Matthias Goerne, Ingo Metzmacher

harmonia mundi HMC 902035
(72 Min., 11 u. 12/2008, 2/2009) 1 CD

Bloß keine Routine soll bei der auf zehn CDs angelegten Schubertreise aufkommen. Weshalb Bariton Matthias Goerne zu gleich zwei lohnenswerten Maßnahmen greift. Trotz thematischer Klammern bleibt auf jeder der nun vier eingespielten Lieder-CDs immer auch ein Hintertürchen offen, was die Sujets angeht. Und im Gegensatz zu einer zusammengeschweißten Liaison zwischen Sänger und Pianist wechselt Goerne von Aufnahme zu Aufnahme seine begleitenden Gesprächspartner. Nach versierten Liedpianisten wie Christoph Eschenbach und Helmut Deutsch hat Goerne nun für Folge Nr. 4 eine Überraschung aus dem Hut gezaubert: Es ist Ingo Metzmacher, der seiner Klavierpassion öffentlich wohl das letzte Mal beim Frankfurter Ensemble Modern gefrönt hat. Eingerostet sind seitdem seine Finger nun wirklich nicht: Er meistert den Klaviersatz, die Temporelationen und den sinnlichen Reiz mit aller Souveränität.

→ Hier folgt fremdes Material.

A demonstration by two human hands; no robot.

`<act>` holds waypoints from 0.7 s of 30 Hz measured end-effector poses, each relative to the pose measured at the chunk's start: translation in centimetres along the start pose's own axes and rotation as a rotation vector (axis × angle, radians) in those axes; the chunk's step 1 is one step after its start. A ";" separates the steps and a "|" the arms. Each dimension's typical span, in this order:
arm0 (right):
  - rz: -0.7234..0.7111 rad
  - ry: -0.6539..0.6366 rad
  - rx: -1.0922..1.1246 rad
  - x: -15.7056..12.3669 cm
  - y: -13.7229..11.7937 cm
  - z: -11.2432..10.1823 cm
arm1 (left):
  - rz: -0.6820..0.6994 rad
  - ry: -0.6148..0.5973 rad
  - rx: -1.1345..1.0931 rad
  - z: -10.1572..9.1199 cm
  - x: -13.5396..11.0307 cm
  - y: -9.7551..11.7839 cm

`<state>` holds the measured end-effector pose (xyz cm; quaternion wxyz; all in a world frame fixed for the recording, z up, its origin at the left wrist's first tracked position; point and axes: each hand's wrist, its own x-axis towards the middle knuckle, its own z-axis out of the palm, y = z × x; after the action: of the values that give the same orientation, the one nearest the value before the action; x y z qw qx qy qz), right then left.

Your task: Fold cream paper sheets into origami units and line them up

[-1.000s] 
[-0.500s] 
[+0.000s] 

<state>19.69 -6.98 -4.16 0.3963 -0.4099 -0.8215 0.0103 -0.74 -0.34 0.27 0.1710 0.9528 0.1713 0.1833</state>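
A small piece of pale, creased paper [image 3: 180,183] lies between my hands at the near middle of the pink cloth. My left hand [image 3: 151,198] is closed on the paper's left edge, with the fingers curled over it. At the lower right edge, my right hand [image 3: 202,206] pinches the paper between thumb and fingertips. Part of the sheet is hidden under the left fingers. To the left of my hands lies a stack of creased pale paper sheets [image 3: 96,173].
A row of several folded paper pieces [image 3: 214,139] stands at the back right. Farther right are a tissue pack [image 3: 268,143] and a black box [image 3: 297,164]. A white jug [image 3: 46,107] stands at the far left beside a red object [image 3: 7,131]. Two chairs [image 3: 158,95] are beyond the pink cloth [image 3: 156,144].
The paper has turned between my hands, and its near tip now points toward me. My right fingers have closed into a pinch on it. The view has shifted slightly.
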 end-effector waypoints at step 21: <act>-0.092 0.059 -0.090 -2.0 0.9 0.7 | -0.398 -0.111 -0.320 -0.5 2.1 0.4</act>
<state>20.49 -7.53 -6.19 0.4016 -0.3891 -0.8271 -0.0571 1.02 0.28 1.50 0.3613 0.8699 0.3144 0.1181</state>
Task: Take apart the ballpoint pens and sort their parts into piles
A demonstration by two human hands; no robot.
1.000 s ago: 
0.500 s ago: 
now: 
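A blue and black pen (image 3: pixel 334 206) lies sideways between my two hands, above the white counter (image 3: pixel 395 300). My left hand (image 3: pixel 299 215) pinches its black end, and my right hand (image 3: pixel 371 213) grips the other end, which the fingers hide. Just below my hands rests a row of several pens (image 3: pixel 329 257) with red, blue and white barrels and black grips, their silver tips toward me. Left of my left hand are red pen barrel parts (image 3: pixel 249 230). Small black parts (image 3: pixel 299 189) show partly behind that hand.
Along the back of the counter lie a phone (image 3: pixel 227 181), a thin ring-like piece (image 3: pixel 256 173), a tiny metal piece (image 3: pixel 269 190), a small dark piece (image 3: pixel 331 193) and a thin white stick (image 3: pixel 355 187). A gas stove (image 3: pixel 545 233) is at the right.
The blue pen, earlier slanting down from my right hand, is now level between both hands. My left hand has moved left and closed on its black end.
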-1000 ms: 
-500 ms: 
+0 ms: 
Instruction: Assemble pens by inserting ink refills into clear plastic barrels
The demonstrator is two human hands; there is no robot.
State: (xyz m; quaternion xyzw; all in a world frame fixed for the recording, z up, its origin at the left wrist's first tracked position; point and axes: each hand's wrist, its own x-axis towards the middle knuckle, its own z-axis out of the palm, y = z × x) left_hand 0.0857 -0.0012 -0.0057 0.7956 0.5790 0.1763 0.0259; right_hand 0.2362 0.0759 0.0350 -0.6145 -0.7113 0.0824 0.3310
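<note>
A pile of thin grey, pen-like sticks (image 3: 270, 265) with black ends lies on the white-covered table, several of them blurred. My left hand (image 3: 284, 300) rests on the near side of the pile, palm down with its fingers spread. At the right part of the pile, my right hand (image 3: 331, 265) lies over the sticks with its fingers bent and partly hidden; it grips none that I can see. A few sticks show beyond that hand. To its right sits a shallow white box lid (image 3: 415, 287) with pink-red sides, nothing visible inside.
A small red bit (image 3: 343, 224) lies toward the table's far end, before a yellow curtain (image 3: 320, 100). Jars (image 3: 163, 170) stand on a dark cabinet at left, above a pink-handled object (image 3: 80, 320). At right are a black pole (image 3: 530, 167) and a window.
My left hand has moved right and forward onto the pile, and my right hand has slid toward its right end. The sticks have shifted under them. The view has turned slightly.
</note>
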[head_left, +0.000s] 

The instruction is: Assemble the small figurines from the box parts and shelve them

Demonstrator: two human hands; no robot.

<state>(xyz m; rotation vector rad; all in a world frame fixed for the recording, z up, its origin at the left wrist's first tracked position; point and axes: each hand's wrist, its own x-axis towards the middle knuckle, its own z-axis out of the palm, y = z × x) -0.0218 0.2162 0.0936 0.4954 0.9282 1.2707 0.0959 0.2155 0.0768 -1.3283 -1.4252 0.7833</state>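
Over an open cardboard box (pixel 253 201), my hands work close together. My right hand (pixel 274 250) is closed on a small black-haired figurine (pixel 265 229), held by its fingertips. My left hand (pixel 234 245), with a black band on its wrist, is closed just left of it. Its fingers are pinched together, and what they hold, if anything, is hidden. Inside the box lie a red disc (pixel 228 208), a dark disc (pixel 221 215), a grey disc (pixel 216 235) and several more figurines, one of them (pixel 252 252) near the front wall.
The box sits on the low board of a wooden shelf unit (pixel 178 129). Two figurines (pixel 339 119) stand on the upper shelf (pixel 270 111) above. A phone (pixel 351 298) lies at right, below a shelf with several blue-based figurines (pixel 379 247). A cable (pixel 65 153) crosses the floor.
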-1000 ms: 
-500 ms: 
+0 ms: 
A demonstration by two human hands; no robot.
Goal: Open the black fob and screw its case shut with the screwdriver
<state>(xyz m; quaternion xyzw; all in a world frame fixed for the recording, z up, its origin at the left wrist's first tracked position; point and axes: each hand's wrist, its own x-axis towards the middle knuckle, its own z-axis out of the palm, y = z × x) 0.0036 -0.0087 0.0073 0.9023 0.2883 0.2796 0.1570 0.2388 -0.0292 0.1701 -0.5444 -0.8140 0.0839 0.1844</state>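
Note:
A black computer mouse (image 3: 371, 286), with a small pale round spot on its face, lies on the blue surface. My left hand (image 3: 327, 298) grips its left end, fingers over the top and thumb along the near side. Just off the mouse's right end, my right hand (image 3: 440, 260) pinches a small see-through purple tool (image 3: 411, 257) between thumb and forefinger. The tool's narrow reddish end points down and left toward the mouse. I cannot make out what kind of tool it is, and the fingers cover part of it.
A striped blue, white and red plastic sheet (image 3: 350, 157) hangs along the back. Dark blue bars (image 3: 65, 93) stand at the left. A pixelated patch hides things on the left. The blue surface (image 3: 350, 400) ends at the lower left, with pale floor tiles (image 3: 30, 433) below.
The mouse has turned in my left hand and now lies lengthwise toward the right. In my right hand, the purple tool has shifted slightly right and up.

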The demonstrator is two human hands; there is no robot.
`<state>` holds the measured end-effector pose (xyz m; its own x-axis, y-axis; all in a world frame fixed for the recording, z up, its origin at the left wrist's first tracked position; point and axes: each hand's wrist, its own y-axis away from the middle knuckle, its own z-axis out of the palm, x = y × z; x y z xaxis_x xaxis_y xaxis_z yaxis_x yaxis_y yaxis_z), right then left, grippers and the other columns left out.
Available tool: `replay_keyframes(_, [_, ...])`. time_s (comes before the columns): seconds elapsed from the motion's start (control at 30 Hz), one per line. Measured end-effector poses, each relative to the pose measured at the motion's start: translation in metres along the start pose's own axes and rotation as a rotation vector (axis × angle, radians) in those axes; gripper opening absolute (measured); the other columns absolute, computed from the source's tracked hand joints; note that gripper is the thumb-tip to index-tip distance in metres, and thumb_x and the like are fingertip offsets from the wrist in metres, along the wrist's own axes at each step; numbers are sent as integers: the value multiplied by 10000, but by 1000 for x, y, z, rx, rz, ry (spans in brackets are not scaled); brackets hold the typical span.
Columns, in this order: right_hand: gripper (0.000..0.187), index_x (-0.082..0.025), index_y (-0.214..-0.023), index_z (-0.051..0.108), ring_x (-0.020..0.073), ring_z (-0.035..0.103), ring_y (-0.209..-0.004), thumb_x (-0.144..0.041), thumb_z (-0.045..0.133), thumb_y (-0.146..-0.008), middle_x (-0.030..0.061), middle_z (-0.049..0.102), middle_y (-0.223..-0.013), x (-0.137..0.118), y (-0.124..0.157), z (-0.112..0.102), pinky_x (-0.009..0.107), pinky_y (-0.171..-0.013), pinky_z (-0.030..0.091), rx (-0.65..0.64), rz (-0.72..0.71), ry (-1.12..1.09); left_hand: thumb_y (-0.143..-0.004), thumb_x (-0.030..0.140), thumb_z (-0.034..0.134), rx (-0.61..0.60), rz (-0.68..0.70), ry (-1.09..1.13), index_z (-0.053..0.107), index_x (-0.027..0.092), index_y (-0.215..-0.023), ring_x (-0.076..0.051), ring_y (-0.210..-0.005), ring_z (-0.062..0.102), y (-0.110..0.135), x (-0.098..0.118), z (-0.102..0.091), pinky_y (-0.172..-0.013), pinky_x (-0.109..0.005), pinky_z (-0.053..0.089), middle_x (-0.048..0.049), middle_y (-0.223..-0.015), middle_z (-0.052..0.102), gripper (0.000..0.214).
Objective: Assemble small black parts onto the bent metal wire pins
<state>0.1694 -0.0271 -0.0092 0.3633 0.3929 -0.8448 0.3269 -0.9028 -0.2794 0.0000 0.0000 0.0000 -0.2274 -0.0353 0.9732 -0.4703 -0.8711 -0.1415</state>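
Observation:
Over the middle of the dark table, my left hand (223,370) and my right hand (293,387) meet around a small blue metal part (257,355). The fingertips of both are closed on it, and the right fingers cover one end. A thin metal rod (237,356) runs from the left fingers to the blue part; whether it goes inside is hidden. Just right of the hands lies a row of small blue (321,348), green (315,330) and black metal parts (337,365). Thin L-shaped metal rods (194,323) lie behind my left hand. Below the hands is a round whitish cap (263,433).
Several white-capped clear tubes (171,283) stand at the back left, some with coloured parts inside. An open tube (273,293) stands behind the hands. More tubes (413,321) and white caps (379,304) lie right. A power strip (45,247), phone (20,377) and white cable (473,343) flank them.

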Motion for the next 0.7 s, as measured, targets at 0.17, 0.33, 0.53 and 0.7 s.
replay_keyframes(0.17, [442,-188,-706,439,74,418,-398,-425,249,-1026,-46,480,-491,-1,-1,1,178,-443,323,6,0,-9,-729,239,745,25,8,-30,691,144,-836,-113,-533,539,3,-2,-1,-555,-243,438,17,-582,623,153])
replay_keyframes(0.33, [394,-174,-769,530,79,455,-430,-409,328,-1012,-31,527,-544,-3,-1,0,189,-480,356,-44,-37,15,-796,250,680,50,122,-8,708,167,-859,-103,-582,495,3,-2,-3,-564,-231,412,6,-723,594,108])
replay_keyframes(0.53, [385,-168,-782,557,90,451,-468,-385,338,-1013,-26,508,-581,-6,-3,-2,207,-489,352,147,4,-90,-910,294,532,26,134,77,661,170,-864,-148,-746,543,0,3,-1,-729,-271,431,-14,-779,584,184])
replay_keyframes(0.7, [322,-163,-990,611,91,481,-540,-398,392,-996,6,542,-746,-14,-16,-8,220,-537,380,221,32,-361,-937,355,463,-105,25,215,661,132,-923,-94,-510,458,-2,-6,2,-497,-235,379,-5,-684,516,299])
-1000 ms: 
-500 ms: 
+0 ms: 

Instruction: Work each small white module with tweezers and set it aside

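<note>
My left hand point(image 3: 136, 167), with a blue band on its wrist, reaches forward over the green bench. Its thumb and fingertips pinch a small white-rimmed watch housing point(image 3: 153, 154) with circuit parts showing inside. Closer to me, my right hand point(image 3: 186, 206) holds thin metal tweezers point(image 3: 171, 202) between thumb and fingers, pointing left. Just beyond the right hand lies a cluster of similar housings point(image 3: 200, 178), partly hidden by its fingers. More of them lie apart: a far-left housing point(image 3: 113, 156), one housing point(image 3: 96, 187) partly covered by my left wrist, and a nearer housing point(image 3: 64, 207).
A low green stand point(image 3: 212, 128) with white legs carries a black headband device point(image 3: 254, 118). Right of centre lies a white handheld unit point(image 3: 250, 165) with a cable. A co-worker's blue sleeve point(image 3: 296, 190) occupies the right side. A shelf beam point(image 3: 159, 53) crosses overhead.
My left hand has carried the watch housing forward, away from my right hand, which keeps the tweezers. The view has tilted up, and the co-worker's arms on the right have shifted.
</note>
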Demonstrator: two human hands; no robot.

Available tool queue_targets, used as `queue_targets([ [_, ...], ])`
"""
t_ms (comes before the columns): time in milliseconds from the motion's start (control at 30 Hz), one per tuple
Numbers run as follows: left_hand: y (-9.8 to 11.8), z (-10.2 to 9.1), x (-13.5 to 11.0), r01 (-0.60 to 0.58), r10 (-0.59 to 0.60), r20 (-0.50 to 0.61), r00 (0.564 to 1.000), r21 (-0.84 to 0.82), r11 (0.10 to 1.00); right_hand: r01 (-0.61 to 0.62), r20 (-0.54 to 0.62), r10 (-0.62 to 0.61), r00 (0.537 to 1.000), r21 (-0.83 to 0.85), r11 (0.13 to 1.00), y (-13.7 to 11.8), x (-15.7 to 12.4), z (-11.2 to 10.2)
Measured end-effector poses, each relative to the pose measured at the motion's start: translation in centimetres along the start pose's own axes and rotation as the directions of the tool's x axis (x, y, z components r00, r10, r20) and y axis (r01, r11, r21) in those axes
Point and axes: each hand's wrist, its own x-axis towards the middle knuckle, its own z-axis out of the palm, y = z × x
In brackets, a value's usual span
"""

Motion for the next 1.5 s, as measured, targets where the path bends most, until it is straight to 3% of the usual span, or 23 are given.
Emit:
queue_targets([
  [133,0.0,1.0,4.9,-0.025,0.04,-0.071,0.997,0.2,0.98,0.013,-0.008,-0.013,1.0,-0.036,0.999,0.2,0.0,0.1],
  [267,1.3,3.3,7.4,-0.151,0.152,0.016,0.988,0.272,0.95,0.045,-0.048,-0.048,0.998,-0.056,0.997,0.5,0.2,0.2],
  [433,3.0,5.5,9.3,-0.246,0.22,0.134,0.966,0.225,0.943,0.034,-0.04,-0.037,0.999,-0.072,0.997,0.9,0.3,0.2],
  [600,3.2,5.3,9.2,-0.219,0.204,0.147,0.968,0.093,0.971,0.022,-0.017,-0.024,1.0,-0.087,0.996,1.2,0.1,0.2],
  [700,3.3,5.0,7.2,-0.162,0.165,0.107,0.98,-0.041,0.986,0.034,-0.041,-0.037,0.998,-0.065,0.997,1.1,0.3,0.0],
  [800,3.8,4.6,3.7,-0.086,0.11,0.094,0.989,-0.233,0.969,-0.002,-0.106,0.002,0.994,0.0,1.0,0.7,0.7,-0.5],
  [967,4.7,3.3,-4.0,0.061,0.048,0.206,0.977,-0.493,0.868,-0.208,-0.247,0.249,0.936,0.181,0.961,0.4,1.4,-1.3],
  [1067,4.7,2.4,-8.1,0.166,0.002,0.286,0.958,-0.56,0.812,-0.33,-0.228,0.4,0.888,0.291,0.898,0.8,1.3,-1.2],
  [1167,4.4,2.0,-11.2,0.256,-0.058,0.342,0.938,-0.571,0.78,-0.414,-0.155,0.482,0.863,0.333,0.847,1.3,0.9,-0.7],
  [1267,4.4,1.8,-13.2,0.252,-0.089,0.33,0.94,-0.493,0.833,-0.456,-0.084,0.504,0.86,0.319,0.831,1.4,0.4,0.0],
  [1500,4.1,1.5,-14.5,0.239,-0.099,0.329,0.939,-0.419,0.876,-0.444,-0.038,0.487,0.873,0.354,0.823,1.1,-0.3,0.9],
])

Unter das antike Titelmotto "Heliopolis" hat Goerne seine Auswahl der insgesamt 19 Lieder gestellt. Aber wie schon angedeutet, sind hier nicht allein nur "Die Götter Griechenlands", "Philoktet" und der "entsühnte Orest" gefragt. Bei Ludwig Uhlands "Frühlingsglaube" oder Mayrhofers "Abschied" kann man Arkadien nur noch aus gehöriger Distanz wahrnehmen (teilweise verstärkt ein gewisser Studiohall diesen Eindruck noch). Goerne ist ein Liedsänger, der nicht vom Primat des Wortes ausgeht, sondern die Lieder aus der Musik herausschält. Der Hörer wird Zeuge einer beglückenden sprachmelodischen Durchdringung, die der emotionalen und atmosphärischen Komplexität der Schubert'schen Partituren durchweg gerecht wird. Im partnerschaftlichen Zusammenspiel mit Metzmacher wird Goerne zu einem eindringlichen und vollkommen unprätentiösen Vermittler des zu Vermittelnden. Der Aufnahme liegt noch eine Bonus-DVD mit der Dokumentation der Studiosessions bei.